Cacildinha fez uma careta de desdém que mal disfarçava a alegria pela idéia. Dali em diante as três passaram a planejar a viagem. Isilda sugeriu:

– Assiste  o “Candelabro Italiano”, lembra do filme? Que romântico! Vocês poderiam repetir o roteiro.

– E tome muito cuidado com as italianas – acrescentou D. Nina – elas atacam os homens, ainda mais um bonitão como o Oliveira.

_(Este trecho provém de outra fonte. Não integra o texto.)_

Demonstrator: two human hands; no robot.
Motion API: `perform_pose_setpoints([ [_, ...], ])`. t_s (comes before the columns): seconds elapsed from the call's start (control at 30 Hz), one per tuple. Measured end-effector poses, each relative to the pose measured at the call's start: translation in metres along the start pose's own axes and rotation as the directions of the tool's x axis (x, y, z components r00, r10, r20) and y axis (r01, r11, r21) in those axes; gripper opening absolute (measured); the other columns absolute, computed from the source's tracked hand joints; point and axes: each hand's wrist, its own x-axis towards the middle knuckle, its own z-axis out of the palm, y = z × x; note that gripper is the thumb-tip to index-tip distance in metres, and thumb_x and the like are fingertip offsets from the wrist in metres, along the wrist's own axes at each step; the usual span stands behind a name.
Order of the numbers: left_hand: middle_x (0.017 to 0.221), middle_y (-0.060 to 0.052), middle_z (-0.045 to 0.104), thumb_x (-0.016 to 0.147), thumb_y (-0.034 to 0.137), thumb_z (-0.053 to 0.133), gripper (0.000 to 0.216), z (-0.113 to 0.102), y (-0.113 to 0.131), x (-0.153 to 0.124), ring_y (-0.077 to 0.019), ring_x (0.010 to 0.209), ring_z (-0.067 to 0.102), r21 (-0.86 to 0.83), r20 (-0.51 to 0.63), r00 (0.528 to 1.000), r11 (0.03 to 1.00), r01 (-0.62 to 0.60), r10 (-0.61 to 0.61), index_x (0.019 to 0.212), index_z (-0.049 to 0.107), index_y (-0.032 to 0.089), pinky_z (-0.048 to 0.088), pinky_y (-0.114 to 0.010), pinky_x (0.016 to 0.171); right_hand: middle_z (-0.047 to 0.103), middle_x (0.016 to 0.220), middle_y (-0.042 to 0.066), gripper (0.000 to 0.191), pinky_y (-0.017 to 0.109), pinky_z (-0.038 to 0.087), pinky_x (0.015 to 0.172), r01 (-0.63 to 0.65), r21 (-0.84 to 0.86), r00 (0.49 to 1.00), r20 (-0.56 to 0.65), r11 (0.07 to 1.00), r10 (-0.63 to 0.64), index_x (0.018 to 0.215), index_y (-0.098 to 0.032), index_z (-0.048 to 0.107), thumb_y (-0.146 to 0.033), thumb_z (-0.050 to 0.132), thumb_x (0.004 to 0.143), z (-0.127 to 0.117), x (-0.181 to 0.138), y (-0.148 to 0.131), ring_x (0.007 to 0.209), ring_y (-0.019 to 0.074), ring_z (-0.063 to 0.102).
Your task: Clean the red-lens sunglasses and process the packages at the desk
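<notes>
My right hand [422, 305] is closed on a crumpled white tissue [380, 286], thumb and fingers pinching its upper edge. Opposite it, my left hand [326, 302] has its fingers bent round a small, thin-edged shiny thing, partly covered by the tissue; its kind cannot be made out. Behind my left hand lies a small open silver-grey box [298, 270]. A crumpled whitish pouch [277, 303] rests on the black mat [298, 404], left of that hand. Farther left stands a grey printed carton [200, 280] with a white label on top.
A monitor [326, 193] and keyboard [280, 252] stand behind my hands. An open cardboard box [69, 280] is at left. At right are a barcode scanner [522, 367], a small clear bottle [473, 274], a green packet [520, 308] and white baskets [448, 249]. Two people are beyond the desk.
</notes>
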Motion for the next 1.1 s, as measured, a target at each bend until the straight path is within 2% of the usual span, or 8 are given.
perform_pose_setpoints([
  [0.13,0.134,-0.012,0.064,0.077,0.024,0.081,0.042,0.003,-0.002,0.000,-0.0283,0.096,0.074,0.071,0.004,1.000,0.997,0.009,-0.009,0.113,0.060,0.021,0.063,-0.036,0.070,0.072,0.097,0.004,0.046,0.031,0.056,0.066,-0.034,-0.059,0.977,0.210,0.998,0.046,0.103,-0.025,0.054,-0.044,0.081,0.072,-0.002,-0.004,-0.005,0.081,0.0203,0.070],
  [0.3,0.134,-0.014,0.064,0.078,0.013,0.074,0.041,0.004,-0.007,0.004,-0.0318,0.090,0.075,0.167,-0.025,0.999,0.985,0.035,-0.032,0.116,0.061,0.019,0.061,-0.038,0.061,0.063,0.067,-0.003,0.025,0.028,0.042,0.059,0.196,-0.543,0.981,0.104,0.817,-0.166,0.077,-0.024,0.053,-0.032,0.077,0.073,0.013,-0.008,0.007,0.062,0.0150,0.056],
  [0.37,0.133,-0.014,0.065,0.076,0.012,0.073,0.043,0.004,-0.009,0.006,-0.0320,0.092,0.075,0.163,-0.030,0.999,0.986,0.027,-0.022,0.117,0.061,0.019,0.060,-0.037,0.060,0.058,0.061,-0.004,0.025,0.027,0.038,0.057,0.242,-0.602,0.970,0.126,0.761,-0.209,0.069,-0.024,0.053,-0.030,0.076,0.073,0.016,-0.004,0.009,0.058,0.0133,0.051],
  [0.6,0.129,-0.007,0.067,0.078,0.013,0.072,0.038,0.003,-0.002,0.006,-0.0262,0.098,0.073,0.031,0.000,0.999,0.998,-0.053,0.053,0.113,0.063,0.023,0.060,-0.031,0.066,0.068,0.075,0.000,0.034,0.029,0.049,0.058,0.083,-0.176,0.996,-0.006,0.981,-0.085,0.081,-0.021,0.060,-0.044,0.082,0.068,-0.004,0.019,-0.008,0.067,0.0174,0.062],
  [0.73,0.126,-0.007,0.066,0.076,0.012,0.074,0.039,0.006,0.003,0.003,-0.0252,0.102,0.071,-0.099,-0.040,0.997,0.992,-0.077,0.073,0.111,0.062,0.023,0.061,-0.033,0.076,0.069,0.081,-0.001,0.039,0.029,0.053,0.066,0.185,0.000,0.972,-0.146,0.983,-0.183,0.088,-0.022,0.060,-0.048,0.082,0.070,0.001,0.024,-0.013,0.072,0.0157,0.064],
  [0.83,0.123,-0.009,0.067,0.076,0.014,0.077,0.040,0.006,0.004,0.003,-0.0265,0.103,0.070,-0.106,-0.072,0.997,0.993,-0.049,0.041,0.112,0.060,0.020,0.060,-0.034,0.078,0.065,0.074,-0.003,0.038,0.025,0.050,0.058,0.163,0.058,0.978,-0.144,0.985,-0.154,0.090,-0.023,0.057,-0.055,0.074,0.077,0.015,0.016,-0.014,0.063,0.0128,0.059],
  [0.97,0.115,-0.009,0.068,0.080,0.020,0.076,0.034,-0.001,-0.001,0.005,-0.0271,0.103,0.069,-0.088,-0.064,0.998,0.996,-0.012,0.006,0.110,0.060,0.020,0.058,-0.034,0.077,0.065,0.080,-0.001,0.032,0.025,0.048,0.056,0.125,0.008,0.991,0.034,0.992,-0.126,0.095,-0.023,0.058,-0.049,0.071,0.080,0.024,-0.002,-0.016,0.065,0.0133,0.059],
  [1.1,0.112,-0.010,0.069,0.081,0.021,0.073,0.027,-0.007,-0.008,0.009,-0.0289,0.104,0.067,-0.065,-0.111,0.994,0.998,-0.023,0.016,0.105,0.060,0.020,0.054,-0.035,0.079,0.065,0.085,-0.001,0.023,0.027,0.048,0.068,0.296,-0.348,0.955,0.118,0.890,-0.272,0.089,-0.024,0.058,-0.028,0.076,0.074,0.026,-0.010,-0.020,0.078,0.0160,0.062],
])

Eu já contei prá vocês como taquei fogo nas cartas de uma sirigaita que seu pai conheceu na guerra?

Enquanto pela enésima vez D. Nina contava sua desdita epistolar, “seu” Pepe traçava uma estratégia de ação com o Oliveira, e dizia:

– Oliveira, a Cacildinha sempre foi teimosa e se ela está fazendo esta cena é porque quer ir com você. Eu, no seu lugar, convidava ela.

– Mas, “seu” Pepe, a passagem, o hotel, é muito caro e depois eu não poderia dar atenção a ela, vou estar totalmente envolvido com o congresso. O Sr. sabe, a Cacildinha não faz nada sem que eu esteja por perto, já pensou?

– Você pode ter razão nisto mas lembre-se que é uma espécie de salvo-conduto pro futuro. Ela pode aborrece-lo muito mais se não for. Pense nisto.

“Seu” Pepe também pensava nele mesmo e estremecia com a possibilidade de ter uma Cacildinha mau humorada enfiada em sua casa por uma semana. Ele conhecia bem a filha que pusera no mundo.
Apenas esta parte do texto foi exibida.